Every time I do this….(and there have been many), I realize how low my productivity actually is over the long term. This is to say that I feel like I’m getting a bunch of stuff done but I’m never really as productive as I think. I’ve been reading some books on this subject lately that discuss the importance of time and it’s management. The reality is that when you switch your focus that much, it takes your mind some time to shift over to the new task. Most of us are not great at just “dropping” one thing and moving to another, and if you are attempting to do this you will find that you are in reality much LESS productive, and the quality of your work is usually lower. Not to mention your stress level is usually much HIGHER. Then you will find yourself subconsciously looking for escapes from the stress, such as meaningless time killing activities, procrastination, etc.

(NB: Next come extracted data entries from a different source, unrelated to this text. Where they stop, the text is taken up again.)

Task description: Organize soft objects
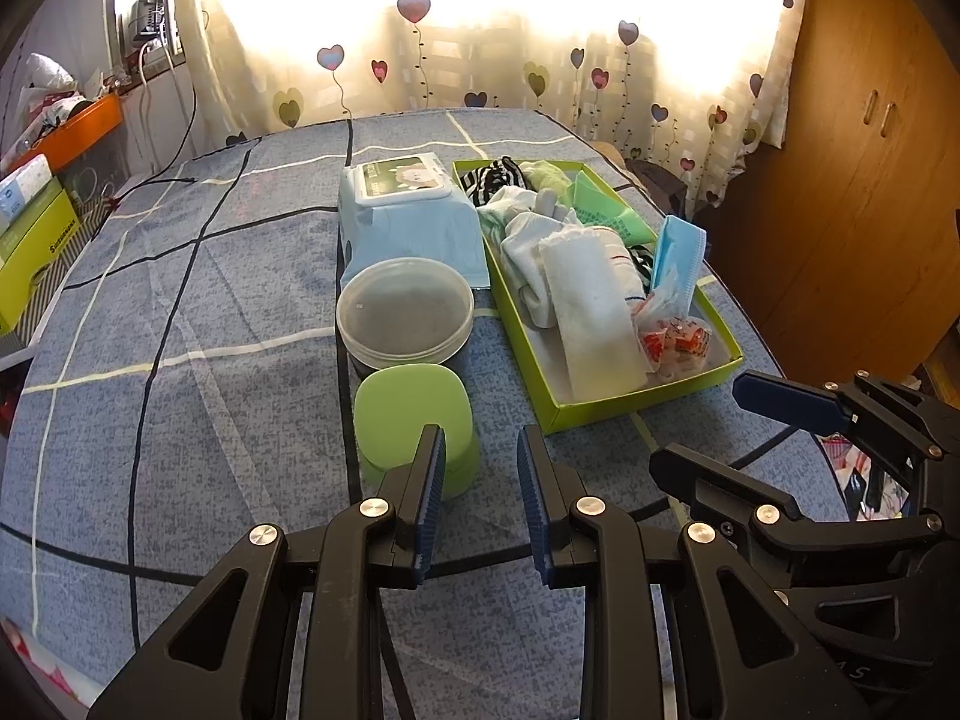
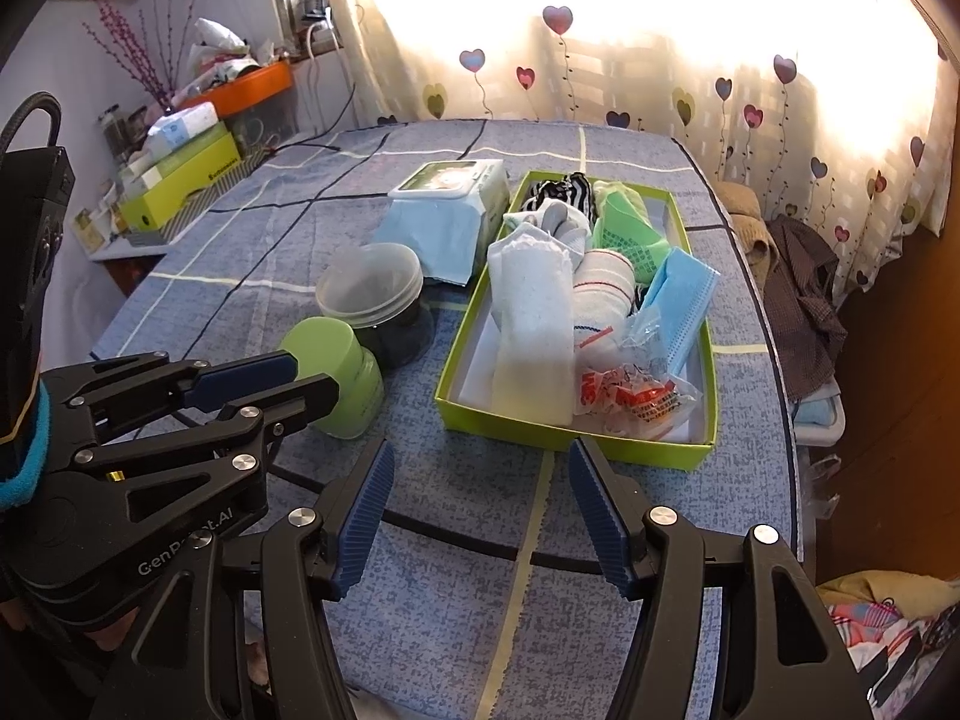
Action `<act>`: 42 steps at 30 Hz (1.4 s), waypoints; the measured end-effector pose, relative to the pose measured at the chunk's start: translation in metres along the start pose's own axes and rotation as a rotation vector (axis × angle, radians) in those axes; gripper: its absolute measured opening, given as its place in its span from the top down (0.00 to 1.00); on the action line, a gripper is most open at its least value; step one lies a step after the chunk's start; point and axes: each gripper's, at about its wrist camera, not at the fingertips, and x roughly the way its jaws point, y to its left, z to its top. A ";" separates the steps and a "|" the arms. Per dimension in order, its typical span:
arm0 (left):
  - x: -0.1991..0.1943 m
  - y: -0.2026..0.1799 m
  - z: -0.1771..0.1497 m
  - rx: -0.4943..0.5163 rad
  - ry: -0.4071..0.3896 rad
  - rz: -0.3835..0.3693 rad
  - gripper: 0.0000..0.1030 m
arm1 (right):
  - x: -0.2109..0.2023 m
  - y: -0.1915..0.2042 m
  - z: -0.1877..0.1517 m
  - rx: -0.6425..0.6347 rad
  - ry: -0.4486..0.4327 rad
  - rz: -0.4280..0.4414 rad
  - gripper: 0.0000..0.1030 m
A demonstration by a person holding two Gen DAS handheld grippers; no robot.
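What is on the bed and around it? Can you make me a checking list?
Surface: bed cover, blue with checks.
Job's things: green box holding white socks, striped sock, blue face mask, snack packet.
Clutter: wipes pack, clear-lidded jar, green container, all left of the box.
Grippers: left gripper open, empty; right gripper open, empty.
Cables: black cable lying on the cover's far left.
Surroundings: heart curtain, wooden wardrobe, cluttered side shelf.
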 end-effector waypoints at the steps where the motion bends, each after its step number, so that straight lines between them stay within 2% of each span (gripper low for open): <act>1: 0.000 0.000 0.000 0.000 0.001 -0.001 0.75 | 0.000 0.000 0.000 0.000 0.000 0.000 0.41; 42: 0.003 -0.001 0.000 0.000 0.014 -0.004 0.75 | 0.001 -0.004 0.000 0.006 0.002 0.001 0.41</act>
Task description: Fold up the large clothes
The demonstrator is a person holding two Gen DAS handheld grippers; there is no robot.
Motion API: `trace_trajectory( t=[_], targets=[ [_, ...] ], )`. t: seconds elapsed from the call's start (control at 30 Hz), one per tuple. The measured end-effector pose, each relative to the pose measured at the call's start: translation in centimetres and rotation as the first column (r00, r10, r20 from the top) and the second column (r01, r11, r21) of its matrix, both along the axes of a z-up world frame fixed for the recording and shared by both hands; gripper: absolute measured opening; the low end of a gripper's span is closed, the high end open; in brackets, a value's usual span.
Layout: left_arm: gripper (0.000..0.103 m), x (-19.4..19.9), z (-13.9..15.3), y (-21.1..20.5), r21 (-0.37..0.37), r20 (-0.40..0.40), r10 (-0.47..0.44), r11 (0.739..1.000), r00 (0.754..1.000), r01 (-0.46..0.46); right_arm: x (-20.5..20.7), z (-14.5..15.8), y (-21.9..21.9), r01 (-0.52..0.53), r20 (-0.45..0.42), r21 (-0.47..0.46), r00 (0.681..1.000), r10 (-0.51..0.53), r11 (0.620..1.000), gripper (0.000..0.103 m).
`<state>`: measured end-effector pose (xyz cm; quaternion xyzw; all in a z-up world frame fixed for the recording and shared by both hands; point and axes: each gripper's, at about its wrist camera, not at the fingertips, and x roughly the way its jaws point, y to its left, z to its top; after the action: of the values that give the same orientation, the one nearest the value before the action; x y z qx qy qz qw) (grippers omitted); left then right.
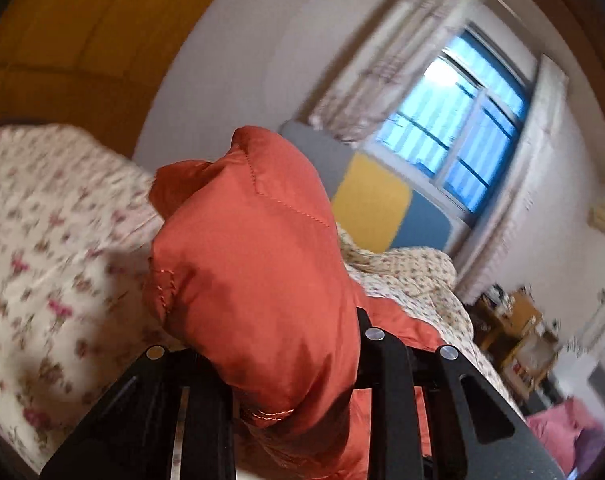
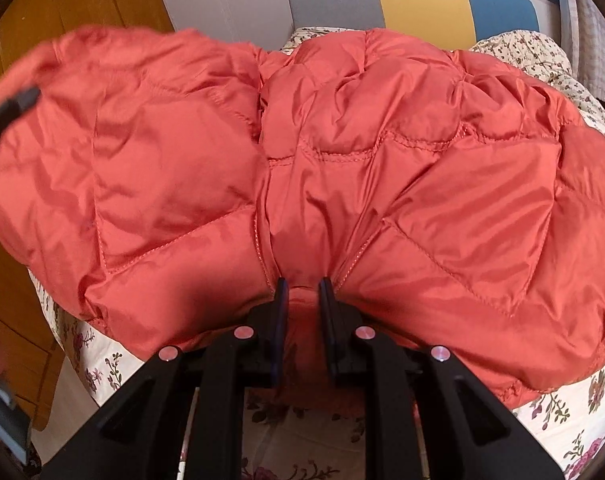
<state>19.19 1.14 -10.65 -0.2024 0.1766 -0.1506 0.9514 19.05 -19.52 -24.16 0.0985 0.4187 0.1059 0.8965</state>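
Observation:
An orange quilted jacket (image 2: 422, 160) lies spread across a bed with a floral sheet (image 2: 562, 420). My right gripper (image 2: 304, 286) is shut on a fold at the jacket's near edge, with cloth pinched between its dark pads. In the blurred left wrist view, a bunched part of the jacket (image 1: 254, 240) stands up between the fingers of my left gripper (image 1: 282, 344), which is shut on it above the sheet. The cloth hides its fingertips. A black part of the left gripper (image 2: 14, 104) shows at the jacket's far left edge in the right wrist view.
A grey, yellow and blue headboard (image 2: 422, 0) stands at the bed's far end, with a crumpled floral quilt (image 2: 534, 52) beside it. A wooden wardrobe (image 2: 62, 8) runs along the left. A window (image 1: 462, 120) and a cluttered wooden shelf (image 1: 518, 340) are on the right.

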Motion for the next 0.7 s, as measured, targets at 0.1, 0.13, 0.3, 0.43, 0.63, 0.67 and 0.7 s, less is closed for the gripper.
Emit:
trace_trajectory(
  t=[0.1,0.13,0.3,0.43,0.63,0.67,0.7],
  targets=[
    [0.025,-0.6,1.2,-2.5,0.093,0.061,-0.057,0.994,0.997,0.051,0.4,0.4,0.0,-0.018,-0.011,-0.010,1.000,0.018,1.000,0.015],
    [0.025,-0.7,1.4,-3.3,0.128,0.080,-0.070,0.990,0.994,0.060,0.4,0.7,-0.3,-0.024,-0.019,0.009,1.000,0.025,1.000,0.017],
    [0.025,-0.5,2.1,-5.4,0.207,0.113,-0.101,0.975,0.988,0.076,-1.6,3.2,-5.2,0.081,0.043,0.172,0.995,-0.090,0.982,0.025],
    [0.025,-0.7,2.4,-6.5,0.245,0.121,-0.101,0.967,0.988,0.069,-4.1,4.7,-9.4,0.195,0.090,0.133,0.974,-0.208,0.972,0.026],
    [0.025,-1.2,2.9,-9.1,0.300,0.145,-0.123,0.951,0.982,0.075,-6.5,3.5,-14.6,0.388,0.046,0.032,0.920,-0.389,0.921,0.025],
    [0.025,-1.3,3.0,-9.7,0.309,0.151,-0.131,0.948,0.980,0.080,-6.6,3.2,-14.7,0.390,0.033,0.044,0.919,-0.392,0.920,0.025],
    [0.025,-1.3,3.1,-10.4,0.318,0.158,-0.143,0.944,0.977,0.087,-6.8,3.0,-15.2,0.389,0.021,0.058,0.920,-0.391,0.919,0.025]
  ],
)
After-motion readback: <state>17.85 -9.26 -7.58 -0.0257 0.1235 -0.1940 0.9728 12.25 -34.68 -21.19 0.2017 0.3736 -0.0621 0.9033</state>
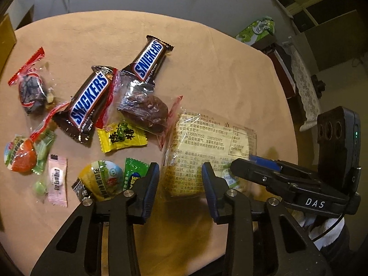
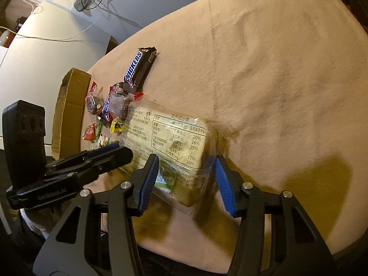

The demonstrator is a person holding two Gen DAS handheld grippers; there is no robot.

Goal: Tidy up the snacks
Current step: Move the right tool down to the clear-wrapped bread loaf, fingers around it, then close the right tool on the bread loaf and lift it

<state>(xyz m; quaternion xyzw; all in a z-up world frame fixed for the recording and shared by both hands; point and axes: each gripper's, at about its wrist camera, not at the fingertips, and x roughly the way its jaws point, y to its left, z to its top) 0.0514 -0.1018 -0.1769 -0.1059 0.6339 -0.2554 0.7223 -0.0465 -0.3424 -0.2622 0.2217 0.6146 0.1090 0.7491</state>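
The bread packet (image 2: 174,142) is lying on the worktop (image 2: 276,69) between both sets of jaws. Right gripper (image 2: 186,184) and left gripper (image 1: 181,188) are straddling opposite ends, apparently not yet pressing it

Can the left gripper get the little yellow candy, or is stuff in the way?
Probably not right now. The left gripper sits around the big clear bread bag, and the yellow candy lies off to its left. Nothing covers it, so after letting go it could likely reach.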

Then nothing gets done at all, and by the end of it you feel like complete shit. I think the whole multitasking thing is a Myth, although it’s one that I seem to continue to participate in. However,If you take five minutes and do some planning you can alleviate most of the issues I just discussed.
First you have to think a couple of days or even a week ahead. Envision every single hurdle that will interfere with your time,including visits from your mother in law, girlfriend, family things, etc. Then write down what you need to do before the end of the week and then put it into blocks of time. DO IT BY THE WEEK AND NOT BY THE DAY. If you look at it over a broader period of time you are much less likely to be overwhelmed. What most of us don’t realize is that when we break this down most of the things that we think will take forever can be done in under an hour. Usually the problem ends up not being the time itself, but the fact that we don’t want to make the phone call, or deal with the issue, etc. One of the books Im reading asks the reader at the end of a chapter to do something they have been putting off BEFORE they close the book ..in other words right now. It then mentions that most CAN’T do this. This is the big time waster. And worrying about it costs you time and focus as well. It was tough for me too, but when I forced myself to actually email those people, make the calls, do the paperwork, etc. I realized that it didn’t even take HALF the amount of time I had envisioned. Thereby saving me HOURS of stress, and wasted focus. Of course there are going to be things that come up that have to be dealt with immediately. You can fit those in by bookmarking where you are and returning to it ASAP. The key here again is not to lie to yourself and say things like “i’ll do it tonight” and then not do it. Specifically placed deadlines (such as “in a week from today”) are crucial, and will end up being your best friend in the world of productivity.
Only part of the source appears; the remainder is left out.